« Les Grandes écoles sont le lieu privilégié pour inventer les entreprises de demain et former celles et ceux qui les feront » L. Champaney

Interview de Laurent Champaney, nouveau président de la Conférence des grandes écoles.

 

Qui êtes-vous ? D’où venez-vous ? Pourquoi avoir rejoint la CGE ?

Normalien docteur de l’ENS Paris Saclay, j’ai débuté ma carrière d’enseignant chercheur à l’Université de Versailles Saint Quentin en Yvelines, puis j’ai rejoint la direction du département de Génie Mécanique de l’ENS. Mes activités de recherche concernaient de nouvelles approches en simulation numérique du comportement de systèmes mécaniques.

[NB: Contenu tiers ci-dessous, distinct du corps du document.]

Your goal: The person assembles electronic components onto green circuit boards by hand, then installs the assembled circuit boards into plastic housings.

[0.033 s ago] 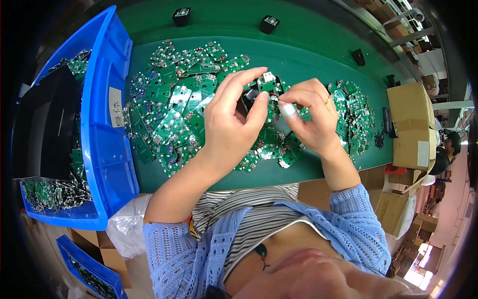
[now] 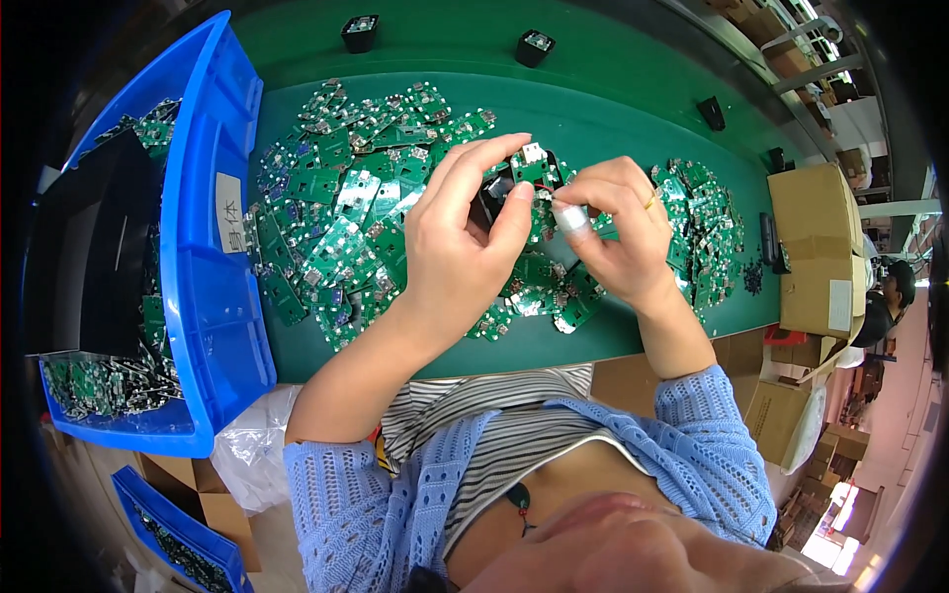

Après un an d’enseignement à UCLA en Californie je suis devenu directeur général adjoint formations d’Arts et Métiers en 2021 et j’en ai pris la direction générale en 2017.

J’ai rejoint la CGE en 2018 à l’invitation d’Hervé Biausser puis d’Anne-Lucie afin d’y confronter mes préoccupations de directeur d’école d’ingénieur avec celles de DG ayant d’autres pratiques et d’autres modèles économiques.

 

Pourquoi avoir candidaté à la présidence de la CGE ?

J’ai candidaté à la présidence de la CGE à un moment charnière de sortie de crise sanitaire, de relance économique et de présidentielles approchant où la société attend des changements durables.

Dans ce contexte, les Grandes écoles sont le lieu privilégié pour inventer les entreprises de demain et former celles et ceux qui les feront : leurs créateurs, leurs cadres, leurs dirigeants, … A un moment de mutation des modes de vie et de travail où la société attend du monde économique qu’il soit plus social, plus durable et plus respectueux de l’environnement, les Grandes écoles se transforment pour faire face ces défis de la société.

La CGE doit donc valoriser la pertinence de ce modèle Grande école aux yeux de la société, en changer l’image et accompagner ses membres sur les questions de diversité, d’impact environnemental et de transitions en tout genre sans oublier les questions de modèles économiques, de modèles pédagogiques et d’innovation.

 

Quels sont vos priorités d’actions au sein de la CGE ?

La CGE doit se focaliser sur la définition et la promotion du modèle Grandes écoles au sens large aux côtés d’autres conférences, comme la CDEFI ou la CDEFM, expertes sur des champs bien spécifiques. C’est pourquoi la place des écoles qui ne sont ni ingénieur ni commerce est importante et que j’ai souhaité qu’elles soient représentées par une vice-présidence.

La CGE doit rester un lieu de partage et de débat ainsi qu’un outil de lobbying et de développement pour ses membres, en particulier en leur fournissant toujours plus de services. Certains des services proposés aujourd’hui, en particulier dans le champ des formations accrédités, sont en fin de vie. La CGE doit renouveler son modèle économique et proposer de nouveaux services pour toujours améliorer l’action des Grandes écoles en faveur de l’orientation des jeunes vers les entreprises.